|Cai, Guowen - BAYLOR COLLEGE MED|
|Cole, Shelley - SW FNDA, SAN ANTONIO TX|
|Voruganti, V - SW FNDA, SAN ANTONIO TX|
|Comuzzie, Anthony - SW FNDA, SAN ANTONIO TX|
Submitted to: International Journal of Obesity
Publication Type: Peer Reviewed Journal
Publication Acceptance Date: February 3, 2008
Publication Date: March 4, 2008
Citation: Cai, G., Cole, S.A., Butte, N.F., Voruganti, V.S., Comuzzie, A.G. 2008. Genome-wide scan revealed genetic loci for energy metabolism in Hispanic children and adolescents. International Journal of Obesity. 32:579-585. Interpretive Summary: The genetic contribution to childhood obesity is well recognized; however, the genes regulating body weight in children are yet to be identified. In this study, CNRC researchers sought to identify chromosomal regions that influence energy metabolism in Hispanic children. Our lab characterized and genotyped 1,030 Hispanic children from the Viva La Familia Study, which was designed to investigate genetic and environmental risk factors for the development of obesity in Hispanic families. Our lab measured energy expenditure and fuel utilization over a 24-h period through a whole room calorimeter. We found that certain chromosomal regions harbor genes influencing energy expenditure and fuel utilization in children. Our results show that chromosomal regions on 1, 9, 17, and 18 have genes affecting energy expenditure and substrate oxidation in Hispanic children. Future studies will fine map these chromosomal regions to identify the specific genes.

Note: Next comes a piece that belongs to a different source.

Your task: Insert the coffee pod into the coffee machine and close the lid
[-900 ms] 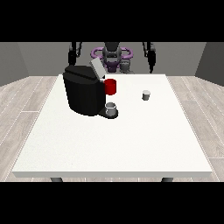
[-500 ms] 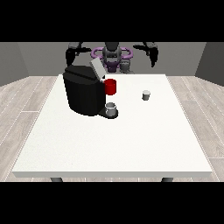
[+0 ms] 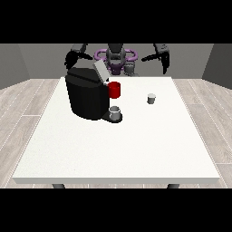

Technical Abstract: Genome-wide scans were conducted in a search for genetic locations linked to energy expenditure and substrate oxidation in children. Pedigreed data of 1030 Hispanic children and adolescents were from the Viva La Familia Study, which was designed to investigate genetic and environmental risk factors for the development of obesity in Hispanic families. A respiratory calorimeter was used to measure 24-h total energy expenditure (TEE), basal metabolic rate (BMR), sleep metabolic rate (SMR), 24-h respiratory quotient (24RQ), basal metabolic respiratory quotient (BMRQ), and sleep respiratory quotient (SRQ). Protein, fat, and carbohydrate oxidation (PROOX, FATOX, and CHOOX, respectively) were also estimated. All participants were genotyped for 384 single tandem repeat markers spaced an average of 10 cM apart. Computer program SOLAR was used to perform the genetic linkage analyses. Significant linkage for TEE was detected on chromosome 1 near marker D1S2841, with a logarithm of the odds (LOD) score of 4.0. SMR, BMRQ, and PROOX were associated with loci on chromosome 18, 17, and 9, respectively, with LOD scores of 4.88, 3.17, and 4.55, respectively. A genome-wide scan of SMR per kg fat-free mass (SpFFM) peaked in the same region as SMR on chromosome 18 (LOD, 5.24). Suggestive linkage was observed for CHOOX and FATOX. Several candidate genes were found in the above chromosomal regions, including leptin receptor (LEPR). Regions on chromosomes 1, 9, 17, and 18 harbor genes affecting variation in energy expenditure and substrate oxidation in Hispanic children and adolescents.